◆ INSTRUCTIONS TO FOLLOW ◆
Repeat exactly what appears from the opening line of the listing to the line with "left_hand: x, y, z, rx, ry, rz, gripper", inclusive.

◆ GIVEN DATA ◆
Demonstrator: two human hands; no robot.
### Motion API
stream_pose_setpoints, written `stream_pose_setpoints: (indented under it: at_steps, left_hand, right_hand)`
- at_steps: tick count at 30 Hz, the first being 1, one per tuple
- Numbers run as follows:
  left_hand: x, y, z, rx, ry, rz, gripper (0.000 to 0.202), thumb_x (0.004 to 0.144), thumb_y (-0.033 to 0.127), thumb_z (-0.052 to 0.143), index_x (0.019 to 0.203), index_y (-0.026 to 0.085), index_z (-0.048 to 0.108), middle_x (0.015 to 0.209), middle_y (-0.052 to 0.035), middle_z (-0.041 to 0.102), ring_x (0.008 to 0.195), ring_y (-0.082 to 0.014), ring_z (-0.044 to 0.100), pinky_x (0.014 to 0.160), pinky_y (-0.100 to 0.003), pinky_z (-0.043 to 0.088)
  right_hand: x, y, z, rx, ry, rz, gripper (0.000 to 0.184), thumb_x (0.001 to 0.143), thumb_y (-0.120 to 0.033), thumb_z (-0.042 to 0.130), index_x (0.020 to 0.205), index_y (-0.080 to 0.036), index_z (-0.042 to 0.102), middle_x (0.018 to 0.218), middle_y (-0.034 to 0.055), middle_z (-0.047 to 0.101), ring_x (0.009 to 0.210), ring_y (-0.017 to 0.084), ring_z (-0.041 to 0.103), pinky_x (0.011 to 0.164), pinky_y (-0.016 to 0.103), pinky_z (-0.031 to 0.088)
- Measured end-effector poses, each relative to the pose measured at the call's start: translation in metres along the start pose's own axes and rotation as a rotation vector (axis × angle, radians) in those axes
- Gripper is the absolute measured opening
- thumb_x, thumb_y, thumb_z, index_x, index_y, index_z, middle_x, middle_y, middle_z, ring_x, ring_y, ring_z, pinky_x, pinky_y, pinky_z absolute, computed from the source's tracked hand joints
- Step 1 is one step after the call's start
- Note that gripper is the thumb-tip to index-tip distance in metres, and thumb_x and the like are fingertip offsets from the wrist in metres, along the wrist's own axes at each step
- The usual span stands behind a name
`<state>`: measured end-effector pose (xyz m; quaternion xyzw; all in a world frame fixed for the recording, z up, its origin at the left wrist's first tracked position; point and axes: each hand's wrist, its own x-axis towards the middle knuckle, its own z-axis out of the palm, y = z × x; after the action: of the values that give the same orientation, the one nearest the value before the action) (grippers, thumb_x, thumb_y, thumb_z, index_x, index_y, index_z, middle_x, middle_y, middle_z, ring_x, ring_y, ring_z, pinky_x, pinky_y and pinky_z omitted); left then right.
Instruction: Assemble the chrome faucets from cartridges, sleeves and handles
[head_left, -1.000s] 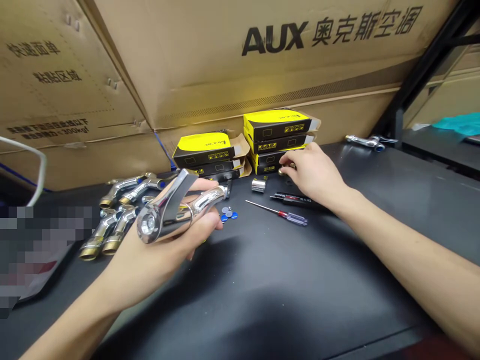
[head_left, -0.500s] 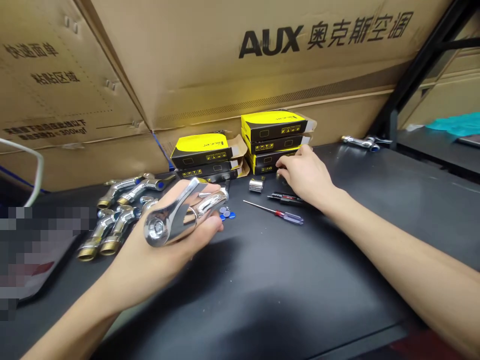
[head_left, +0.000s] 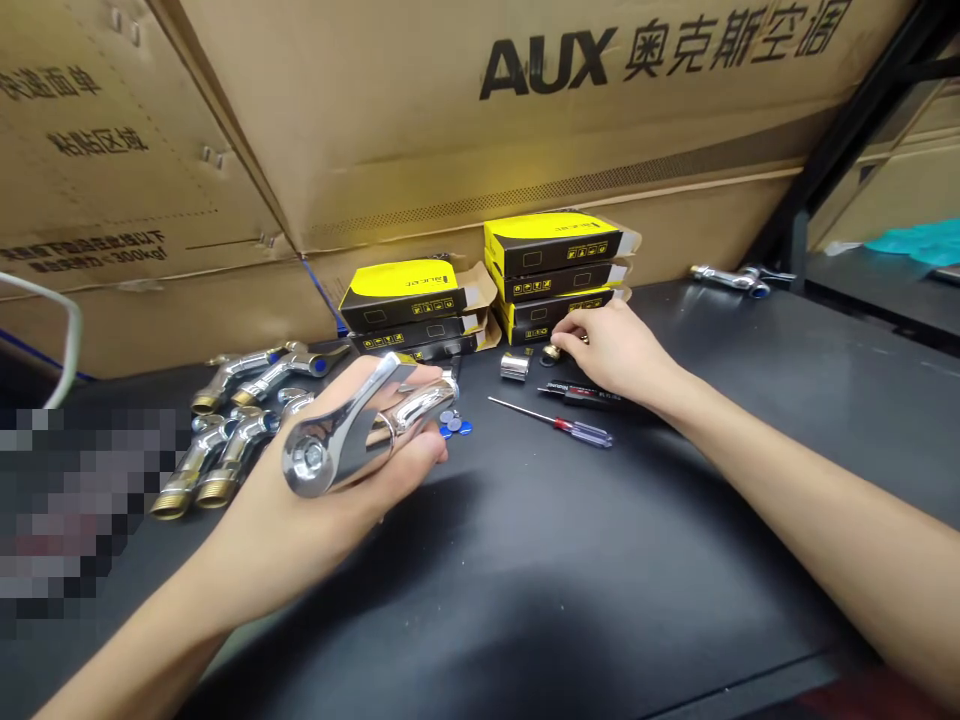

◆ YOUR SOLUTION ◆
Demonstrator: two human hands; no robot.
### Motion API
stream_pose_setpoints, written `stream_pose_setpoints: (indented under it: at_steps, left_hand, right_hand)`
- at_steps: tick count at 30 Hz, the first being 1, one per tuple
- Numbers run as follows:
  left_hand: x, y, z, rx, ry, rz, gripper (0.000 to 0.202), thumb_x (0.004 to 0.144), thumb_y (-0.033 to 0.127), thumb_z (-0.052 to 0.143), index_x (0.019 to 0.203), index_y (-0.026 to 0.085), index_z (-0.048 to 0.108), middle_x (0.015 to 0.209), middle_y (-0.052 to 0.035), middle_z (-0.041 to 0.102), ring_x (0.008 to 0.195), ring_y (-0.082 to 0.014), ring_z (-0.044 to 0.100), pinky_x (0.014 to 0.160), pinky_y (-0.100 to 0.003), pinky_z (-0.043 to 0.088)

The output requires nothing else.